EXERCISE DETAILS: Return the lines below in which the string "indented" occurs.

Stored items from a collection

--- START ---

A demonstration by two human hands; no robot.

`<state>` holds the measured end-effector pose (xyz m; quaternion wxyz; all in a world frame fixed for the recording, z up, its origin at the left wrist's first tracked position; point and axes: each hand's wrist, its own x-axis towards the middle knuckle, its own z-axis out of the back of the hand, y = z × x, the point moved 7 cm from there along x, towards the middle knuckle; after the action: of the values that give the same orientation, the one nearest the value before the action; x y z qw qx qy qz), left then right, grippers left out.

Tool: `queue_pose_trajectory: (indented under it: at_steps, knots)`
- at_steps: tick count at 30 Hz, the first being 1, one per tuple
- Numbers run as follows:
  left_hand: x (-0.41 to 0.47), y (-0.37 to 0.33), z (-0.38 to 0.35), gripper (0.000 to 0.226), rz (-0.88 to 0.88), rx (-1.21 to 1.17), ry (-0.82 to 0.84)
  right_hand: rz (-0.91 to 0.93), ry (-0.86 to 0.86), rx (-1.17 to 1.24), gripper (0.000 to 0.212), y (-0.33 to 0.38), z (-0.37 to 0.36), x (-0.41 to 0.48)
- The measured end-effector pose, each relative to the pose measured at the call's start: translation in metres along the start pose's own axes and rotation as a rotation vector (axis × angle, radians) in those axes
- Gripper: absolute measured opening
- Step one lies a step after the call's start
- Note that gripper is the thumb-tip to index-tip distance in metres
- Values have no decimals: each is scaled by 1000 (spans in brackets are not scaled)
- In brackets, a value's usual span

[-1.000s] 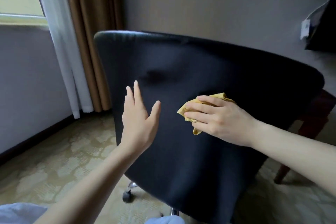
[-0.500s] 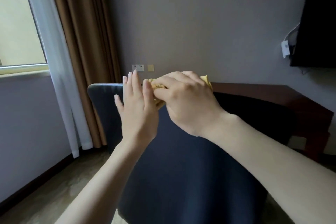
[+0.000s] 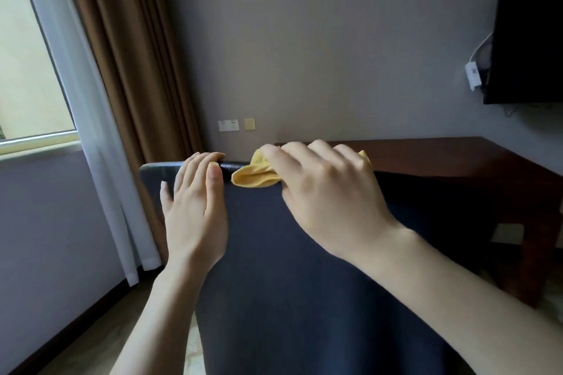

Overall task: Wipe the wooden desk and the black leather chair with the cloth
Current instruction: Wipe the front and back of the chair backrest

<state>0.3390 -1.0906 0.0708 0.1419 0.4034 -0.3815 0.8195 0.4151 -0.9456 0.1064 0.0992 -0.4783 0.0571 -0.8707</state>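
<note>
The back of the black leather chair (image 3: 289, 268) fills the lower middle of the view. My right hand (image 3: 326, 195) presses a bunched yellow cloth (image 3: 254, 175) onto the chair's top edge. My left hand (image 3: 195, 210) lies flat on the chair back just left of the cloth, its fingers curled over the top edge. The dark wooden desk (image 3: 457, 158) stands behind the chair against the wall, its near part hidden by the chair.
Brown and white curtains (image 3: 122, 85) hang by a window at the left. A black television (image 3: 527, 33) is mounted on the wall at the right, with a white adapter beside it. Wall sockets (image 3: 228, 125) sit above the chair. Patterned carpet shows at lower left.
My right hand has carried the cloth from the middle of the chair back up to its top edge. My left hand has risen too, and its fingers now hook over the edge.
</note>
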Motion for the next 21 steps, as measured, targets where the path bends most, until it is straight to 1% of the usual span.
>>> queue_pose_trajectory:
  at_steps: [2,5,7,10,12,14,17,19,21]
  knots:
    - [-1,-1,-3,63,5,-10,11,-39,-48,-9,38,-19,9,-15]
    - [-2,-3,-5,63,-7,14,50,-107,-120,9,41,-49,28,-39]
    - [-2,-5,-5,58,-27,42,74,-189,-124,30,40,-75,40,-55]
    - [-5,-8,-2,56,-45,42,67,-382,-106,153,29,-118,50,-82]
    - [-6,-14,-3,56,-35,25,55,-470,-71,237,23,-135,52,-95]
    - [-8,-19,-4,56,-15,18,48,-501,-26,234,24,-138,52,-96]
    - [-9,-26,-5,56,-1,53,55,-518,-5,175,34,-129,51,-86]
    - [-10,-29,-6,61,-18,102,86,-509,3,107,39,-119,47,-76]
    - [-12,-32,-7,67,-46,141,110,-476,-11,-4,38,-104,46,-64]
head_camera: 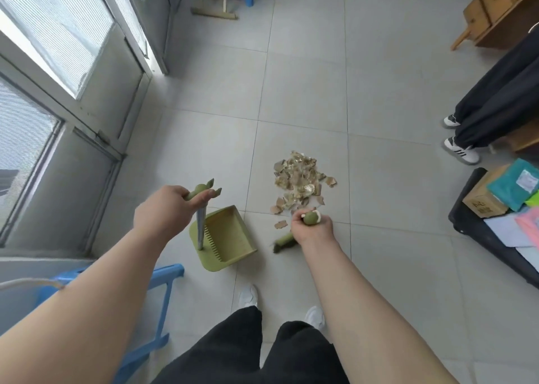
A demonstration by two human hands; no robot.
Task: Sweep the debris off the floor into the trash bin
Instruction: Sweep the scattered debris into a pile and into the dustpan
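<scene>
head view: we stand over a heap of debris point(300, 179) on the grey tiled floor point(379, 92), dustpan point(230, 235) and broom point(284, 241) in hand.
our left hand point(163, 208) curls round the green top of the dustpan's upright handle point(201, 229); the green pan sits on the floor just left of the heap. our right hand point(313, 227) grips the broom's top end, its blurred bristles showing just below the fist, beside the pan. the torn brown scraps lie just ahead of that hand, a few strays nearer the pan. a blue chair point(163, 296) stands at lower left; another person's dark trousers point(495, 106) show at right.
</scene>
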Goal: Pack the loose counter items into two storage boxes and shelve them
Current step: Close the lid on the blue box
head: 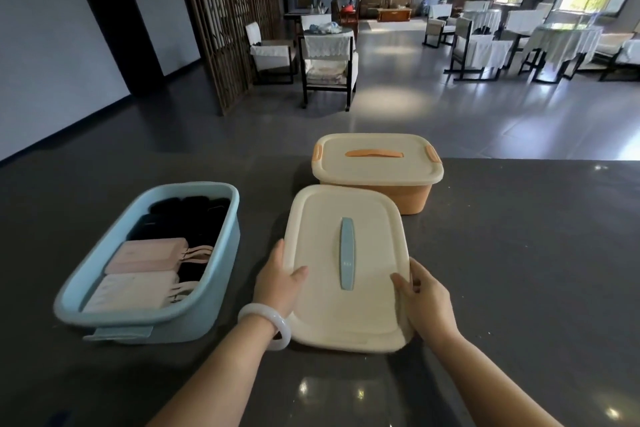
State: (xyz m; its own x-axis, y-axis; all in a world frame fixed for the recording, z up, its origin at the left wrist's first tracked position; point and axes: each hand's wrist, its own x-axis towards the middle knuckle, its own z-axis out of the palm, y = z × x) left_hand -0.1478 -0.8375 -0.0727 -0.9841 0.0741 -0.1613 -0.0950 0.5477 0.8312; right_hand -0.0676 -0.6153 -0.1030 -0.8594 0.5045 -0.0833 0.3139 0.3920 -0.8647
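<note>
A cream lid with a blue handle (346, 253) is held over the dark counter (519, 270) between both hands. My left hand (278, 282) grips its left edge, thumb on top. My right hand (420, 302) grips its right edge the same way. To the left stands an open blue storage box (214, 298) holding two pale power banks with cords (145, 270) and several black items (194, 215). Behind the lid sits an orange storage box (377, 166), its cream lid with an orange handle on.
A white bangle (266, 322) circles my left wrist. Beyond the counter's far edge lies a dining room with covered chairs (329, 62), tables and a wooden screen (228, 17).
</note>
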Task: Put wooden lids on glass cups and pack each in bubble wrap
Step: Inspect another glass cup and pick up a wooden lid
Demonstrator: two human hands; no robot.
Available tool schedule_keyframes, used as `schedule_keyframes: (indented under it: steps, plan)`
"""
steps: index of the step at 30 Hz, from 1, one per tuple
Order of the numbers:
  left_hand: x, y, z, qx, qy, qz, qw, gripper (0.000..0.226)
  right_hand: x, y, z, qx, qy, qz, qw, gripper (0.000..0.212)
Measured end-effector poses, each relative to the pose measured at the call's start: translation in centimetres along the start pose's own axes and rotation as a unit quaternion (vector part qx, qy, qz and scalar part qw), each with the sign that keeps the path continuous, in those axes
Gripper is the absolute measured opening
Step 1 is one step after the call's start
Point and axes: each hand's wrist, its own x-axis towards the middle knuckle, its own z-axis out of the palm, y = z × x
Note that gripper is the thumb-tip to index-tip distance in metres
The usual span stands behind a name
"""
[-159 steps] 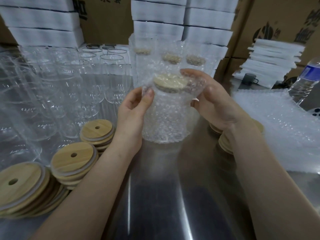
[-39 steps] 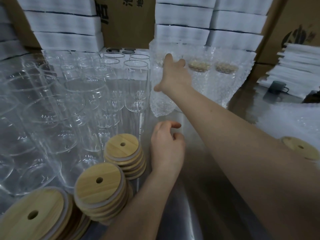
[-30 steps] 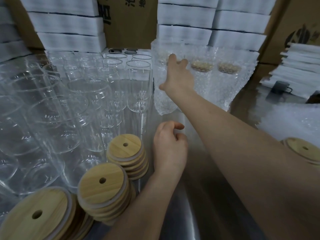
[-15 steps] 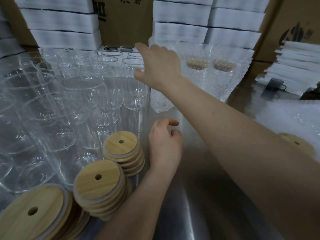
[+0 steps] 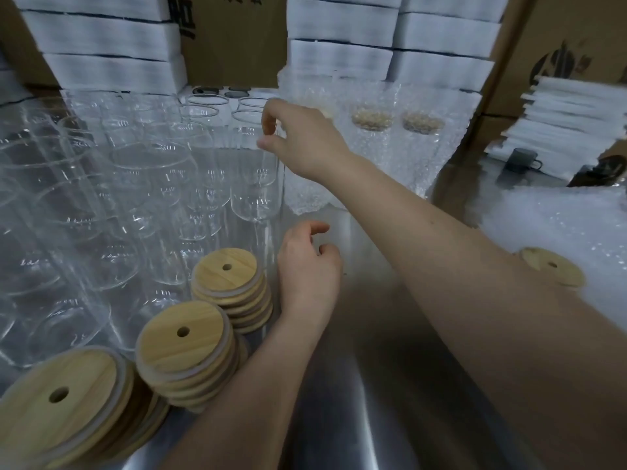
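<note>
On my left, glass cups (image 5: 142, 184) crowd the table (image 5: 373, 401), with three stacks of lids (image 5: 185, 351) in front of them. Behind, right of the bare ones, wrapped cups (image 5: 390, 140) stand in a row. On my right lies bubble wrap (image 5: 559, 225), one lid (image 5: 551, 266) on it. My left hand (image 5: 307, 269) is just right of the farthest stack; boxes (image 5: 234, 39) stand behind everything.

The right hand (image 5: 305, 144), arm outstretched, pinched the rim of a glass cup (image 5: 256, 184) standing next to the bubble-wrapped cups (image 5: 380, 140). The left hand (image 5: 308, 269) lay loosely curled, holding nothing, on the steel worktop (image 5: 373, 401), just beside a stack of wooden lids (image 5: 230, 283).
</note>
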Motion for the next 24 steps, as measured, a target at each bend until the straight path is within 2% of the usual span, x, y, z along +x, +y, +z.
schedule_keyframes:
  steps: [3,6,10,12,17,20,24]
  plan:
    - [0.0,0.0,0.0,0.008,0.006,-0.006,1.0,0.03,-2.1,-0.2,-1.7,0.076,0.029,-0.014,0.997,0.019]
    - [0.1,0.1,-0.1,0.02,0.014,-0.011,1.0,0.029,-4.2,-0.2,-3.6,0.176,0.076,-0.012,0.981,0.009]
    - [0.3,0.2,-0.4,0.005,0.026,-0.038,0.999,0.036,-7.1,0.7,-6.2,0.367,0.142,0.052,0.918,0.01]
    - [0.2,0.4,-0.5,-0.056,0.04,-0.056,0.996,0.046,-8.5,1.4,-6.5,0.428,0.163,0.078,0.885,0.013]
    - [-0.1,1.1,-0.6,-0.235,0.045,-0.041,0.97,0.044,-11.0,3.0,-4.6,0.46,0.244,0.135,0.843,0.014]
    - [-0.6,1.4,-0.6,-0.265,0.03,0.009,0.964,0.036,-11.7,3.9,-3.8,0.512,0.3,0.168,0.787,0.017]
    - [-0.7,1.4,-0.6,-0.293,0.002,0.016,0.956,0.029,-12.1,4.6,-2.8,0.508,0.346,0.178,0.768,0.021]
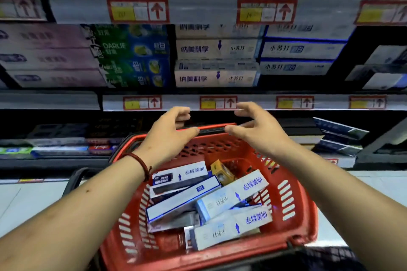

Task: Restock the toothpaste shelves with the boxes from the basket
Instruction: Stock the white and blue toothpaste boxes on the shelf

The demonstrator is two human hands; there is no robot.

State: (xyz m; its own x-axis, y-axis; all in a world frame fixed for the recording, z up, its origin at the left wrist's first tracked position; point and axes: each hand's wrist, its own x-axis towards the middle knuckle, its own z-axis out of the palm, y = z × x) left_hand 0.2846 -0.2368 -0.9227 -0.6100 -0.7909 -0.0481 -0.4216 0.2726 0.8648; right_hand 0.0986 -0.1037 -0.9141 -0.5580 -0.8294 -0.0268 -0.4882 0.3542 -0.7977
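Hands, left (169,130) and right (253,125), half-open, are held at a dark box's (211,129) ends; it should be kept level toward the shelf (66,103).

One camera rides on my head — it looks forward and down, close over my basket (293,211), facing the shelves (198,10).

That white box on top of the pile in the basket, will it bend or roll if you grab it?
The white box looks like stiff cardboard with flat sides, so it probably won't roll. It lies tilted across other boxes, so it may slide when nudged. It's likely light.
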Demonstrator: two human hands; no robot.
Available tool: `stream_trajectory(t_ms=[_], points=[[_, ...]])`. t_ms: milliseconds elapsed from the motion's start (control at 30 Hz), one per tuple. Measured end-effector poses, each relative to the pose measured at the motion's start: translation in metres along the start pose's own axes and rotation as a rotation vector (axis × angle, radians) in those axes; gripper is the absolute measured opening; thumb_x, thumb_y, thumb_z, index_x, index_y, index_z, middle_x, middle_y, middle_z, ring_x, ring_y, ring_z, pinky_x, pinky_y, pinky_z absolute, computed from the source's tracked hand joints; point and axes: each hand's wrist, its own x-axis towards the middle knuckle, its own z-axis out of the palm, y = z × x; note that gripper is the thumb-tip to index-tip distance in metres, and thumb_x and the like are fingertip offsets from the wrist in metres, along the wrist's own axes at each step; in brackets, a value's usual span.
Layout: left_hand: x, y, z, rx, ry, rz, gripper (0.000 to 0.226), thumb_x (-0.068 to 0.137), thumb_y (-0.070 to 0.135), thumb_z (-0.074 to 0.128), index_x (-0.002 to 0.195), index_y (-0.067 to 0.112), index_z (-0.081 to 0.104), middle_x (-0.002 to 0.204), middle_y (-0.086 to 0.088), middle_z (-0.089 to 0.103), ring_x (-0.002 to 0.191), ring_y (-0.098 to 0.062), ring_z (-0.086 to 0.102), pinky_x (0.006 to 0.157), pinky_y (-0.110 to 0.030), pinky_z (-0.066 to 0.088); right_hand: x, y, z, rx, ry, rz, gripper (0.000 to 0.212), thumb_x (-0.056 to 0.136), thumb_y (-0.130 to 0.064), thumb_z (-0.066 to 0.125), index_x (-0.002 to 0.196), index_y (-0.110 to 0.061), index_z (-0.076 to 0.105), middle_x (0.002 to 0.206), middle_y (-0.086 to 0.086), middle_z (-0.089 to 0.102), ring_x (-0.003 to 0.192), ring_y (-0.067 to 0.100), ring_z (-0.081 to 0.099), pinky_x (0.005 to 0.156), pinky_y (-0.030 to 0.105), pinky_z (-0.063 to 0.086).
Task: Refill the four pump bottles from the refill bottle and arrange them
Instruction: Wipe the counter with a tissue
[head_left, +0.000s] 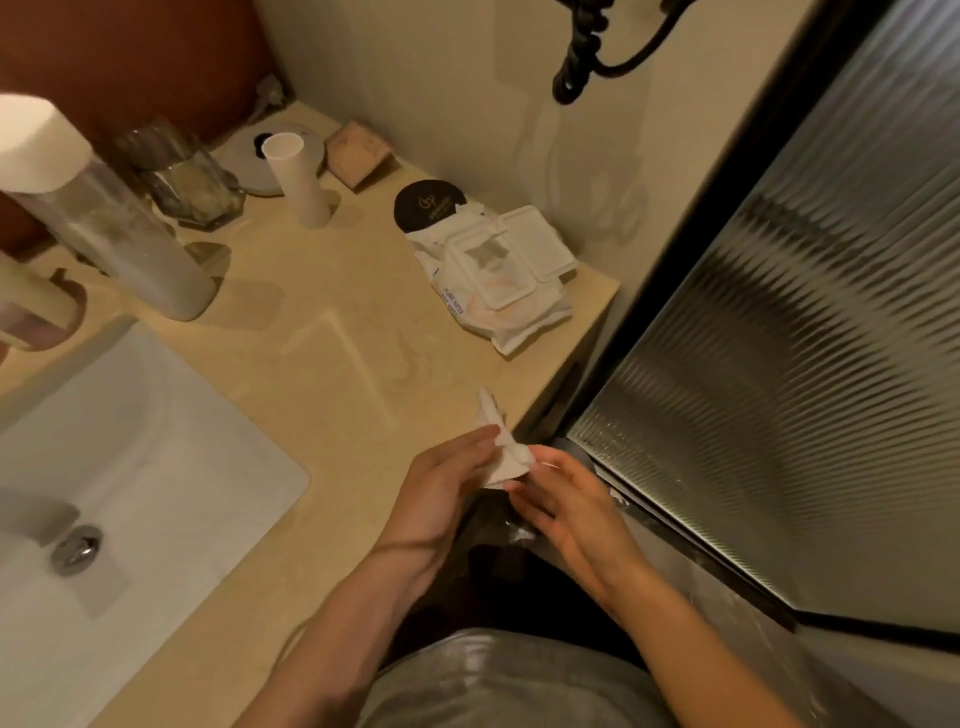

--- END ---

ANSWER BELOW:
Tool: `queue_pose_trajectory: (indented under it: at_steps, knots)`
Available tool schedule_keyframes, used as `schedule_keyframes: (indented under it: steps, plan)`

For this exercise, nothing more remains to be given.